Classes apply user defined style sheets known as CSS that change how an element looks. In well designed websites, this is one of the best ways to select what parts you want to extract data from.

You don't need to know CSS for this tutorial, but here's a basic example.

<p class="green-text">This text is green</p>
<p class="blue-bkg">This background is blue</p>
<p class="green-text blue-bkg">This text is green and background blue</p>

 <!-- This is how you define inline CSS, CSS can also be defined in a separate file -->
<style>
.green-text {
    color: green;
}
.blue-bkg {
    background-color: blue;
}
</style>

Extracting Data Using BeautifulSoup

Enough HTML! Let's start extracting data from a website using BeautifulSoup.

Running The Website

Visit Running The Websites

Installing BeautifulSoup

If it's not already installed, run pip install -r requirements.txt in this directory. Or do pip install beautifulsoup4

Getting HTTP From A Website

We'll be using the requests package to get HTML from the website, you can install it with pip install requests

import requests

WEBSITE_URL = "http://localhost:3000"

r = requests.get(WEBSITE_URL)
print(r.text) # print out the HTML

Parsing HTML With BeautifulSoup

Now that we have the HTML in python, we can use BeautifulSoup to parse it.

from bs4 import BeautifulSoup
import requests

WEBSITE_URL = "http://localhost:3000"

r = requests.get(WEBSITE_URL)
soup = BeautifulSoup(r.text, "html.parser") # parse the HTML
print(soup)

Extracting Prices From Homepage

To extract the prices from the homepage, we first have to look at the HTML and figure out how to select the right elements.

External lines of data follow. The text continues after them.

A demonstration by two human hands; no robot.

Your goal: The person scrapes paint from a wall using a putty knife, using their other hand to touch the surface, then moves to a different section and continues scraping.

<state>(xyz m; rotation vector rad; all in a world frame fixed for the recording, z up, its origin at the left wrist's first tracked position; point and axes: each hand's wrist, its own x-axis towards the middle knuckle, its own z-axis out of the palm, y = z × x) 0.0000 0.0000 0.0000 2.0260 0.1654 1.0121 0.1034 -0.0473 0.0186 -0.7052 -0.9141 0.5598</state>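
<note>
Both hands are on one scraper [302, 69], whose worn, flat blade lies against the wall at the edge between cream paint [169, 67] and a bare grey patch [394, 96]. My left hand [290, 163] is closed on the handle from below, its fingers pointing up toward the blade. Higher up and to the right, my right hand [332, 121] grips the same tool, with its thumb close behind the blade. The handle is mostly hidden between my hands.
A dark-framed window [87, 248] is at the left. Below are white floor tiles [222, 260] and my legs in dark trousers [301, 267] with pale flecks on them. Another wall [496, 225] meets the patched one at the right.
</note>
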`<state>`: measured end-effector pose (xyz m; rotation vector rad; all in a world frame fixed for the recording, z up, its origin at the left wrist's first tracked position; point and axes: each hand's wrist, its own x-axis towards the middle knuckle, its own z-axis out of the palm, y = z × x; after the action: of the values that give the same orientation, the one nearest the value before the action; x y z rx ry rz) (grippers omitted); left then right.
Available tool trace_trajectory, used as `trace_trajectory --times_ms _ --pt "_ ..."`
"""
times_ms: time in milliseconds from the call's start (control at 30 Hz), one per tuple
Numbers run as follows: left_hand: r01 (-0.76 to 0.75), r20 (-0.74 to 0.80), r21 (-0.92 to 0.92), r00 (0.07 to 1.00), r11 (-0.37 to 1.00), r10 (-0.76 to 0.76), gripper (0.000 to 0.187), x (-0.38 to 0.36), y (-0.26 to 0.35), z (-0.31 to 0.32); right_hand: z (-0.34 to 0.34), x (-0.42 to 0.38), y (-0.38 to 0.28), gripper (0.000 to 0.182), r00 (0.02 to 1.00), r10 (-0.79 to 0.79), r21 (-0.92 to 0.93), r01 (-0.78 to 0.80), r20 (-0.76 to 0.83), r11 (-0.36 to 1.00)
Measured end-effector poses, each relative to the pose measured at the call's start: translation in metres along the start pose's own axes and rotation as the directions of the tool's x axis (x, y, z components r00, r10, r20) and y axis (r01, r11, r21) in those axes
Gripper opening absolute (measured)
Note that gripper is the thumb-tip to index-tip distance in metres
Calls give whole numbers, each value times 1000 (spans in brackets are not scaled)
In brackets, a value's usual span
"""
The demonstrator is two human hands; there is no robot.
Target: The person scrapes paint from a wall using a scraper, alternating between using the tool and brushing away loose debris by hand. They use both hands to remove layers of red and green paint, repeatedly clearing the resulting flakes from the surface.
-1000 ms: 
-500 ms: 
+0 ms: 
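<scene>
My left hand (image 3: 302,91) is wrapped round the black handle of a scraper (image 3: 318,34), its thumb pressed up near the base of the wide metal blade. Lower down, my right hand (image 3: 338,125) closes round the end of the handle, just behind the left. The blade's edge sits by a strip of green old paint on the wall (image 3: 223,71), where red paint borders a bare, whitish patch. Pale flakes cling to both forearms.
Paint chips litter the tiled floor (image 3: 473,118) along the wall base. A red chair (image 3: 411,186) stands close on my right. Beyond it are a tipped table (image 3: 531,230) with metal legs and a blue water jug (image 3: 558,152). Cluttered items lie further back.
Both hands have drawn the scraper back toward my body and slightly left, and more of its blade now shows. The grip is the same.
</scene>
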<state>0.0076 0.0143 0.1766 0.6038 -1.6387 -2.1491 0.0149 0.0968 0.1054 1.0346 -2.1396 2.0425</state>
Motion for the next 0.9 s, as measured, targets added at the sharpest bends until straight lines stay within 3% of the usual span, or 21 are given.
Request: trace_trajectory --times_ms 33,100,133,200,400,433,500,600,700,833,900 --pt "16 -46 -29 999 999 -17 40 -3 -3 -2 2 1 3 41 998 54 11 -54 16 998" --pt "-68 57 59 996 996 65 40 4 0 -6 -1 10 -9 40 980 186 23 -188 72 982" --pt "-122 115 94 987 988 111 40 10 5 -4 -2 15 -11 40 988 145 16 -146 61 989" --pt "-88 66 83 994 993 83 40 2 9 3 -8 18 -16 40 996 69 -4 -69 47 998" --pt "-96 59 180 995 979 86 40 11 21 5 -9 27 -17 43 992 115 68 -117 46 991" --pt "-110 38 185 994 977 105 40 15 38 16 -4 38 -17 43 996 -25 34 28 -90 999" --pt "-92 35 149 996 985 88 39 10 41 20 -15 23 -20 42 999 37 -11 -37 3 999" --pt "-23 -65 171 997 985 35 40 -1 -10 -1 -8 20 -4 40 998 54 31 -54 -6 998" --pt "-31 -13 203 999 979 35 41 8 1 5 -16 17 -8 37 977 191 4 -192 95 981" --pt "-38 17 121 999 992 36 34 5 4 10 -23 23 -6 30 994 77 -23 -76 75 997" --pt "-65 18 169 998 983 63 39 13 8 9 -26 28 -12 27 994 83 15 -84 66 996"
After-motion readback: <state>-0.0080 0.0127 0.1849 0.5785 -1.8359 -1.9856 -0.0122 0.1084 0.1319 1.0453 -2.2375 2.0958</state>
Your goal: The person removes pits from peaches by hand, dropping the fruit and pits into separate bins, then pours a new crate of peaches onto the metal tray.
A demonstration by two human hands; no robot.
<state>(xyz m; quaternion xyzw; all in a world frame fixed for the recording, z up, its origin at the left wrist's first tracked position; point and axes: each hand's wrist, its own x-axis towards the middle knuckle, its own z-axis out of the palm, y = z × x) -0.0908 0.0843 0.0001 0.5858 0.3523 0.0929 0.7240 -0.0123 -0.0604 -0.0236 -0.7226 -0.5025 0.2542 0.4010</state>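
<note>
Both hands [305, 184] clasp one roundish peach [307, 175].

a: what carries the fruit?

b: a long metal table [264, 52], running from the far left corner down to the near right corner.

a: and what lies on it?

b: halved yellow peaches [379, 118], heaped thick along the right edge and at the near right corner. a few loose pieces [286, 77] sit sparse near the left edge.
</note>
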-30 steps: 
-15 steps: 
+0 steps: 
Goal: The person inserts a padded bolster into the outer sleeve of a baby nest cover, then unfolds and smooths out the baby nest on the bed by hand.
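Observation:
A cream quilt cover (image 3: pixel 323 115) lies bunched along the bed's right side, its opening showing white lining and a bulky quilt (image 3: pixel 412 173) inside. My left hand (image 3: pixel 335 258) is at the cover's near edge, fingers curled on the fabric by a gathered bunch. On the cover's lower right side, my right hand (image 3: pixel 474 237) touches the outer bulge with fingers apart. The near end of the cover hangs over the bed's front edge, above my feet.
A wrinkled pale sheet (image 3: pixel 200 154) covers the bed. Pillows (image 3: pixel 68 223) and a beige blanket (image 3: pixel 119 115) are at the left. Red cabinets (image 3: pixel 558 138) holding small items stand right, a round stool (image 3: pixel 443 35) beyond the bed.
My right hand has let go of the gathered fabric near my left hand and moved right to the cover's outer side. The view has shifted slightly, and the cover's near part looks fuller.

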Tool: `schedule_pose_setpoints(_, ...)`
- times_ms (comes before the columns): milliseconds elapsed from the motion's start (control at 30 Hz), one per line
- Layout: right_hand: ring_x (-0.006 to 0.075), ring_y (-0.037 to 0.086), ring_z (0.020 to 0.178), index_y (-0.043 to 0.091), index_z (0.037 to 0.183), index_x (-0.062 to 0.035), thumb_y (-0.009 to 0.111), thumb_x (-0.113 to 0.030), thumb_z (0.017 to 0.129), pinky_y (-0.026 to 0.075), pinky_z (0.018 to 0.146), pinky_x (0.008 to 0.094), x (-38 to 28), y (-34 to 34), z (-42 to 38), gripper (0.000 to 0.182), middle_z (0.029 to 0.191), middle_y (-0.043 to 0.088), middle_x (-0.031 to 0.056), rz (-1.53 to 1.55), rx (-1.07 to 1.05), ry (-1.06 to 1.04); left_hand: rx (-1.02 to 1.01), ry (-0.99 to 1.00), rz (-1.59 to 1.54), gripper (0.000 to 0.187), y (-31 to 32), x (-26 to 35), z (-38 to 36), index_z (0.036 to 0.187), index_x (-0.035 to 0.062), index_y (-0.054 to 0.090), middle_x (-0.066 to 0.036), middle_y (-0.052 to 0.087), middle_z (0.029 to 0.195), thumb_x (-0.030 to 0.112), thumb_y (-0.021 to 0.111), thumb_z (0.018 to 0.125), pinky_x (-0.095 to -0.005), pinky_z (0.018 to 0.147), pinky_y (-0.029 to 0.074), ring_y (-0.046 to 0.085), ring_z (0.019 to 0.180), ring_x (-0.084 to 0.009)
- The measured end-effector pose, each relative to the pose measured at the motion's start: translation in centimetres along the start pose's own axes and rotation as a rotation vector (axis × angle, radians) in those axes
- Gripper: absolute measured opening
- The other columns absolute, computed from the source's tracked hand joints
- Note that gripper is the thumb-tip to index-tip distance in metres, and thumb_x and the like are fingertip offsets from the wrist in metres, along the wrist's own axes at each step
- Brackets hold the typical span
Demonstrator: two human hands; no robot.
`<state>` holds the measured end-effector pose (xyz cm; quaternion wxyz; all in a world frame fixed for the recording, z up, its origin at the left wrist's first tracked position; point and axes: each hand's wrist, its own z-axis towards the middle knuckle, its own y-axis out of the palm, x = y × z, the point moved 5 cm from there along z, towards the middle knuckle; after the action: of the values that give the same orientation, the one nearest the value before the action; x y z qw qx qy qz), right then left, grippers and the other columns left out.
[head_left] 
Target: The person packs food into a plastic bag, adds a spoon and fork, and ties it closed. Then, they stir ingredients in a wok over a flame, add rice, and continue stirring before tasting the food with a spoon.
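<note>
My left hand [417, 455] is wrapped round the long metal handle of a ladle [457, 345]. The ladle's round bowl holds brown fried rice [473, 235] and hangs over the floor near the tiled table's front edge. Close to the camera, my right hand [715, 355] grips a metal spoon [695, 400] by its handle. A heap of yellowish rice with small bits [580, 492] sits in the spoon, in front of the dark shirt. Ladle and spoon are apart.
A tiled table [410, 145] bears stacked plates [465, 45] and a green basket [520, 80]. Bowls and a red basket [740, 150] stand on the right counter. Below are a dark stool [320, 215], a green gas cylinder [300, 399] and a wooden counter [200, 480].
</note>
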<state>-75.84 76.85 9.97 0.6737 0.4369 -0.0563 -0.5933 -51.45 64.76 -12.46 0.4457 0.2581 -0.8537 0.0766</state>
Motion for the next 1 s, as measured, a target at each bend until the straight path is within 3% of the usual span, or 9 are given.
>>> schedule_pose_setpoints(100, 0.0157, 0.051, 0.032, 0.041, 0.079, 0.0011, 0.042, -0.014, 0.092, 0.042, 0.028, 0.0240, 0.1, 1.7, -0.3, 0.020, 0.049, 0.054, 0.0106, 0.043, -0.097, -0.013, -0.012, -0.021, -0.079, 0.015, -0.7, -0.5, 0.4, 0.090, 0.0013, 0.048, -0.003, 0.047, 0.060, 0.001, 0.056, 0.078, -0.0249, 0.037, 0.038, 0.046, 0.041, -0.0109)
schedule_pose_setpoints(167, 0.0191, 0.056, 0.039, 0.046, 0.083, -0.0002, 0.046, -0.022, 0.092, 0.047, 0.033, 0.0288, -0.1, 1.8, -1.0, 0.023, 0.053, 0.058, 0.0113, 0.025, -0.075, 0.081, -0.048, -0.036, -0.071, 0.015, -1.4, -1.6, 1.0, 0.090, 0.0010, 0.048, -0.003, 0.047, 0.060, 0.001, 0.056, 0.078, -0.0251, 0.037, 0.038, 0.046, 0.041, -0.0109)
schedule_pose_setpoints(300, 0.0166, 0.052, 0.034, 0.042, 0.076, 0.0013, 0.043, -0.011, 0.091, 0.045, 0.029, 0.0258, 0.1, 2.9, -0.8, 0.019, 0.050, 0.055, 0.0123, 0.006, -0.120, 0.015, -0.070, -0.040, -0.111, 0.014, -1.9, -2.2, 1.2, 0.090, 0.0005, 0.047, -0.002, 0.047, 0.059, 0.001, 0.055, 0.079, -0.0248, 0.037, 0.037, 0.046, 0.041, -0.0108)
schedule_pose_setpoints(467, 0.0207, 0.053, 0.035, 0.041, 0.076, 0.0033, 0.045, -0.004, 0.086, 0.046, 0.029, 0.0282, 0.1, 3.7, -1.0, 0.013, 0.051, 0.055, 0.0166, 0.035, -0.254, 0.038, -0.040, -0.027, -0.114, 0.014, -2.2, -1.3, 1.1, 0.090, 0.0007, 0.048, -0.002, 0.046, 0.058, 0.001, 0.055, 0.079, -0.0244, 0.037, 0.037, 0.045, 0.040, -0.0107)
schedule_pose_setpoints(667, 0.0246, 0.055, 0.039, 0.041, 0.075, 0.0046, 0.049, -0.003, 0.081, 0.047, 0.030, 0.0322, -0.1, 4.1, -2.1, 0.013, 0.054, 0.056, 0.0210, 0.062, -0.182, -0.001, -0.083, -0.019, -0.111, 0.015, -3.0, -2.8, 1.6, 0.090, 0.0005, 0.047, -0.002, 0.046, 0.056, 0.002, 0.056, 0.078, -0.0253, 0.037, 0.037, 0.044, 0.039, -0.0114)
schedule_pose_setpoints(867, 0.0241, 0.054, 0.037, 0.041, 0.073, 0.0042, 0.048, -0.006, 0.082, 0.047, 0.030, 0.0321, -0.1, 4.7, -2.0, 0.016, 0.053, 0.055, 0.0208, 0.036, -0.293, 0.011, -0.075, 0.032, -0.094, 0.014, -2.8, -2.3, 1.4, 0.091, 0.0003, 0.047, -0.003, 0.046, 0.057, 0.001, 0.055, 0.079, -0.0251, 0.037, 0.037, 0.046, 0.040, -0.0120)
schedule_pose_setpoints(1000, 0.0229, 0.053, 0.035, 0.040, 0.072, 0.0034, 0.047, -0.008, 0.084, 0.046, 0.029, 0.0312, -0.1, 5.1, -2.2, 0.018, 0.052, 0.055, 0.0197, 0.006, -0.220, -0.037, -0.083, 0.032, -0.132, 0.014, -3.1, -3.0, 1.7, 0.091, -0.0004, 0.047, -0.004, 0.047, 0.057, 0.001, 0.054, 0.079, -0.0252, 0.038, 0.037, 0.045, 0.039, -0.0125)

I personally prefer to use developer tools, but you can also view the page source directly in the browser, after right clicking the page.

Using Developer Tools

  • Find the element you want to extract data from
  • Right click on the element and click Inspect
  • Then you can see the price $3.13 is in a <p> tag in the browser

(Step by step in video)

Extracting The First Price

However you choose to view the HTML, you should see something like this

<div class="product-details">
    <h4><a href="">Sacha the Deer</a></h4>
    <div class="product-description">
        <p>Sacha’s elegant antlers have never been se…</p>
    </div>
    <p>$3.13</p>
</div>

We see the price is in a <p> tag without a class or id, this makes it a little bit more difficult especially since there's multiple <p> tags so we need to find a way to select the right one.

To do this, we can first select the parent <div> with class="product-details".

soup = BeautifulSoup(r.text, "html.parser")

# select the parent div
product_detail = soup.find("div", {"class": "product-details"}) # you can select by any attribute with this syntax

print(product_detail)

Results in

<div class="product-details">
    <h4><a href="">Sacha the Deer</a></h4>
    <div class="product-description">
        <p>Sacha’s elegant antlers have never been se…</p>
    </div>
    <p>$3.13</p>
</div>

We need to select the <p> tag since that contains the price of the item, it's a child of product_detail so we can select it like so.

print(product_detail.p)

Which returns

<p>Sacha’s elegant antlers have never been se…</p>

But, since there's multiple <p> tags that are children of product_detail. We need to select the right one. We can select all children of an element with find_all() or findChildren()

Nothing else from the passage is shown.